To gain an understanding of the theory and applications of kernel methods, including:

  • An overview of how kernel feature spaces can be constructed, including in infinite dimensions, and the smoothing properties of functions in these spaces.
  • Simple and complex learning algorithms using kernels (ridge regression, kernel PCA, the support vector machine)
  • Representations of probabilities in reproducing kernel Hilbert spaces. Statistical two-sample and independence tests, and learning algorithms using these embeddings (clustering, ICA)

Learning theory

To learn the fundamentals of statistical learning theory. In particular to:

  • Understand what characterizes a learning problem and what it means for an algorithm/system/machine to “learn”.
  • Understand the key role of regularization and the different approaches to use it efficiently in practice.
  • Acquire familiarity with a variety of statistically consistent learning algorithms, both from modeling and practical perspectives.

Learning outcomes

On successful completion of the module, a student will be able to:

  1. gain in-depth familiarity with the selected research topics, understand how to design and implement learning algorithms;
  2. individually read, understand and discuss research papers in the field.

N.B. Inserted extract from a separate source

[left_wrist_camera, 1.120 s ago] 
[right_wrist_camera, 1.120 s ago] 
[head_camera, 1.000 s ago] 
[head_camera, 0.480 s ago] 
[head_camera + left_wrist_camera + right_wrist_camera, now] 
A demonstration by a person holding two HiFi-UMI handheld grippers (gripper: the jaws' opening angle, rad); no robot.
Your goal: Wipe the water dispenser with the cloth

Availability and prerequisites

This module delivery is available for selection on the below-listed programmes. The relevant programme structure will specify whether the module is core, optional, or elective.

In order to be eligible to select this module as optional or elective, where available, students must meet all prerequisite conditions to the satisfaction of the module leader. Places for students taking the module as optional or elective are limited and will be allocated according to the department’s module selection policy.

Programmes on which available:

  • MEng Computer Science (International Programme) (year 4)
  • MEng Computer Science (year 4)
  • MEng Mathematical Computation (International Programme) (year 4)
  • MEng Mathematical Computation (year 4)

Prerequisites:

In order to be eligible to select this module, students must have a strong understanding of Linear Algebra, Probability Theory, and Calculus.

Content

Introduction to kernel methods

  • Definition of a kernel, how it relates to a feature space, The reproducing kernel Hilbert space
  • Simple applications: kernel PCA, kernel ridge regression
  • Distance between means in RKHS, integral probability metrics, the maximum mean discrepancy (MMD), two-sample tests
  • Choice of kernels for distinguishing distributions, characteristic kernels
  • Covariance operator in RKHS: proof of existence, definition of norms (including HSIC, the Hilbert-Schmidt independence criterion)
  • Application of HSIC to independence testing
  • Feature selection, taxonomy discovery.
  • Introduction to independent component analysis, kernel ICA
  • Large margin classification, support vector machines for classification

Introduction to supervised learning in the context of statistical learning theory

  • A taxonomy of learning problems
  • No free lunch theorem
  • Regularization
  • Model selection
  • Stability and generalization
  • Measures of complexity for hypotheses spaces
  • Sample complexity, generalization bounds

An indicative reading list is available via http://readinglists.ucl.ac.uk/departments/comps_eng.html.

Delivery

The module is delivered through a combination of classroom-based lectures and self-directed learning.

Assessment

This module delivery is assessed as below:

#

Title

Weight (%)

Notes

1

Written examination (2hrs 30mins)

50

 

2

Coursework 2

25

 

3

Coursework 1

25

 

In order to pass this Module Delivery, students must:

  • achieve an overall weighted Module mark of at least 50.00%;

AND, when taken as part of MEng Computer Science and MEng Mathematical Computation:

  • achieve a mark of at least 40.00% in any Components of assessment weighed ≥ 30% of the module.

Where a Component comprises multiple Assessment Tasks, the minimum mark applies to the overall component.